◆ **WORK ITEM**: Restate the records in their entirety, word for word.

◆ **EXERCISE MATERIAL**:
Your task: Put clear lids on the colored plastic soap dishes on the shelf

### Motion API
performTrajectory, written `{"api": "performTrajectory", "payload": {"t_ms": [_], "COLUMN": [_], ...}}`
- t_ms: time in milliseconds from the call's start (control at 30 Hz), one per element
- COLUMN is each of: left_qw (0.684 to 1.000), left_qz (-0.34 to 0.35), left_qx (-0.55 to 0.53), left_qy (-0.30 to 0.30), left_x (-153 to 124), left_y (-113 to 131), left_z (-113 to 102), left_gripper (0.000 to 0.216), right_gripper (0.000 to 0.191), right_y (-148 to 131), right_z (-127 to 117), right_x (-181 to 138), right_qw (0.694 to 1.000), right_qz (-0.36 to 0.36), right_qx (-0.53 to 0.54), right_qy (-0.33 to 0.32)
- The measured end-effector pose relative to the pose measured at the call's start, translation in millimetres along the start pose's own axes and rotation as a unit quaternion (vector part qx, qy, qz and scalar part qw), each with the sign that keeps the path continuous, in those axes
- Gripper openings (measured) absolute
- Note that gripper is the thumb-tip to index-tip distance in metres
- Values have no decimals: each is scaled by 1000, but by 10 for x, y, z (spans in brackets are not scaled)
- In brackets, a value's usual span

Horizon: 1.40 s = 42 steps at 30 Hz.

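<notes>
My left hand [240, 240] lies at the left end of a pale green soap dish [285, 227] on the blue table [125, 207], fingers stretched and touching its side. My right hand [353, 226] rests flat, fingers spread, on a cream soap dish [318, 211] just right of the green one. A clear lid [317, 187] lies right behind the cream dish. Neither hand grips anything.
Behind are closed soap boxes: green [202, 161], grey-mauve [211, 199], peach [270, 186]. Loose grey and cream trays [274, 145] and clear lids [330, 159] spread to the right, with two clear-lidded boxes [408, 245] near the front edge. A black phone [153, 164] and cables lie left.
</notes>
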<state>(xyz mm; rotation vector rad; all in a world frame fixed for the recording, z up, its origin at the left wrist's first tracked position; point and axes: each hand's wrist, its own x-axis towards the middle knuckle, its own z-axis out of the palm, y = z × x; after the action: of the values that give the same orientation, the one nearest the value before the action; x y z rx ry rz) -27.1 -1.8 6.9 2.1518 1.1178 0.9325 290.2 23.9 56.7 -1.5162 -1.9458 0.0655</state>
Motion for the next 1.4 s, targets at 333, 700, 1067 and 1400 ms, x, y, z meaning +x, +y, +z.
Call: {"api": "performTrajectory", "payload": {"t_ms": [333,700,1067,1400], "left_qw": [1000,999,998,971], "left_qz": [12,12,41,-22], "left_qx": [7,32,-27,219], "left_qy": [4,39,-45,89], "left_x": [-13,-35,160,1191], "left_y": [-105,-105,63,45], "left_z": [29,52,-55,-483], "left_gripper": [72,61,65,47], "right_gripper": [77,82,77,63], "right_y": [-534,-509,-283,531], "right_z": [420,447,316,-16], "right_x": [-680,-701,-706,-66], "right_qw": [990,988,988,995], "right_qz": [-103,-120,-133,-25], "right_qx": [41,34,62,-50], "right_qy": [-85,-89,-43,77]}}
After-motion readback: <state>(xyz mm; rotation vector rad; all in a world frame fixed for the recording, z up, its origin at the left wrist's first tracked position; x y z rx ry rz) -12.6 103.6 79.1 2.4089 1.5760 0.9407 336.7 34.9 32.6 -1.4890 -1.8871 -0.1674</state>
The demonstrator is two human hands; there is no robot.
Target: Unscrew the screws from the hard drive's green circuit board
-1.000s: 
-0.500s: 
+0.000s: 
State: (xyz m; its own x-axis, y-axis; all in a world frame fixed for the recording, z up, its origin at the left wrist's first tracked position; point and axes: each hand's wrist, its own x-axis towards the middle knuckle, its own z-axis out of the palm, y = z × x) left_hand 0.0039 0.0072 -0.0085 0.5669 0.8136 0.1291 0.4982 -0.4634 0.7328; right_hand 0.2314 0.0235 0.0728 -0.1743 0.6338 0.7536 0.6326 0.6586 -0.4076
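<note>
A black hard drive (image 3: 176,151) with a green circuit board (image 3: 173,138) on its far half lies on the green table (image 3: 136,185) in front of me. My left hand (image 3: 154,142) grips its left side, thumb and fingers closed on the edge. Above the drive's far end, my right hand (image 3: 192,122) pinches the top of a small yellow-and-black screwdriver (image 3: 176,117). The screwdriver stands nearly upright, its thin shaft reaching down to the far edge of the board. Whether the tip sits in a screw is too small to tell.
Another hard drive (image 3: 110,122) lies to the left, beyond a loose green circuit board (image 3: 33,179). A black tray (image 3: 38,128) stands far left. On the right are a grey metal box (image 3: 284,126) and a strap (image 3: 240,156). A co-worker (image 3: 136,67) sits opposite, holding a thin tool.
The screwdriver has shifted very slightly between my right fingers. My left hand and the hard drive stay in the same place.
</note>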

◆ **REPLY TO THE TASK**:
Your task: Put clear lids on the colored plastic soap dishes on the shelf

### Motion API
performTrajectory, written `{"api": "performTrajectory", "payload": {"t_ms": [_], "COLUMN": [_], ...}}`
- t_ms: time in milliseconds from the call's start (control at 30 Hz), one per element
- COLUMN is each of: left_qw (0.684 to 1.000), left_qz (-0.34 to 0.35), left_qx (-0.55 to 0.53), left_qy (-0.30 to 0.30), left_x (-153 to 124), left_y (-113 to 131), left_z (-113 to 102), left_gripper (0.000 to 0.216), right_gripper (0.000 to 0.191), right_y (-148 to 131), right_z (-127 to 117), right_x (-181 to 138), right_qw (0.694 to 1.000), right_qz (-0.36 to 0.36), right_qx (-0.53 to 0.54), right_qy (-0.33 to 0.32)
- The measured end-effector pose relative to the pose measured at the call's start, translation in millimetres along the start pose's own axes and rotation as a unit quaternion (vector part qx, qy, qz and scalar part qw), each with the sign that keeps the path continuous, in those axes
- Gripper openings (measured) absolute
- Note that gripper is the thumb-tip to index-tip distance in metres
- Values have no decimals: each is scaled by 1000, but by 10 for x, y, z (spans in brackets are not scaled)
- In brackets, a value's usual span

Horizon: 1.40 s = 42 steps at 30 Hz.

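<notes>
My left hand [240, 240] lies at the left end of a pale green soap dish [285, 227] on the blue table [125, 207], fingers stretched and touching its side. My right hand [353, 226] rests flat, fingers spread, on a cream soap dish [318, 211] just right of the green one. A clear lid [317, 187] lies right behind the cream dish. Neither hand grips anything.
Behind are closed soap boxes: green [202, 161], grey-mauve [211, 199], peach [270, 186]. Loose grey and cream trays [274, 145] and clear lids [330, 159] spread to the right, with two clear-lidded boxes [408, 245] near the front edge. A black phone [153, 164] and cables lie left.
</notes>
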<state>(xyz mm; rotation vector rad; all in a world frame fixed for the recording, z up, its origin at the left wrist's first tracked position; point and axes: each hand's wrist, its own x-axis towards the middle knuckle, its own z-axis out of the palm, y = z × x; after the action: of the values that give the same orientation, the one nearest the value before the action; x y z rx ry rz) -27.1 -1.8 6.9 2.1518 1.1178 0.9325 290.2 23.9 56.7 -1.5162 -1.9458 0.0655</state>
Motion for the next 1.4 s, targets at 333, 700, 1067 and 1400 ms, x, y, z meaning +x, +y, +z.
Call: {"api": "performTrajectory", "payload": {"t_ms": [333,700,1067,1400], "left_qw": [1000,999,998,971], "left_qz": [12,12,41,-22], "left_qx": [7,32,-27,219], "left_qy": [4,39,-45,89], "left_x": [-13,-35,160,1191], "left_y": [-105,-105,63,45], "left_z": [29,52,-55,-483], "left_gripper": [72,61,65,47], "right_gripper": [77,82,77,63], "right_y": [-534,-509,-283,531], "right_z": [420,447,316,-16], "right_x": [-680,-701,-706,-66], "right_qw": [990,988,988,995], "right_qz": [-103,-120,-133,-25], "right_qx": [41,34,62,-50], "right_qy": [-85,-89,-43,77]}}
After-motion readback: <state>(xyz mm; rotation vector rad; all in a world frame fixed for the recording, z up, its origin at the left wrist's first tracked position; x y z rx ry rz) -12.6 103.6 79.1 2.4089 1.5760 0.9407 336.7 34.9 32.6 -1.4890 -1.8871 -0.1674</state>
The demonstrator is two human hands; there is no robot.
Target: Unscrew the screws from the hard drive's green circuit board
-1.000s: 
-0.500s: 
+0.000s: 
State: (xyz m; its own x-axis, y-axis; all in a world frame fixed for the recording, z up, its origin at the left wrist's first tracked position; point and axes: each hand's wrist, its own x-axis towards the middle knuckle, its own z-axis out of the palm, y = z × x) left_hand 0.0039 0.0072 -0.0085 0.5669 0.8136 0.1291 0.4982 -0.4634 0.7328; right_hand 0.2314 0.0235 0.0728 -0.1743 0.6338 0.7536 0.6326 0.6586 -0.4076
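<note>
A black hard drive (image 3: 176,151) with a green circuit board (image 3: 173,138) on its far half lies on the green table (image 3: 136,185) in front of me. My left hand (image 3: 154,142) grips its left side, thumb and fingers closed on the edge. Above the drive's far end, my right hand (image 3: 192,122) pinches the top of a small yellow-and-black screwdriver (image 3: 176,117). The screwdriver stands nearly upright, its thin shaft reaching down to the far edge of the board. Whether the tip sits in a screw is too small to tell.
Another hard drive (image 3: 110,122) lies to the left, beyond a loose green circuit board (image 3: 33,179). A black tray (image 3: 38,128) stands far left. On the right are a grey metal box (image 3: 284,126) and a strap (image 3: 240,156). A co-worker (image 3: 136,67) sits opposite, holding a thin tool.
The screwdriver has shifted very slightly between my right fingers. My left hand and the hard drive stay in the same place.
</note>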

Nothing more belongs to this answer.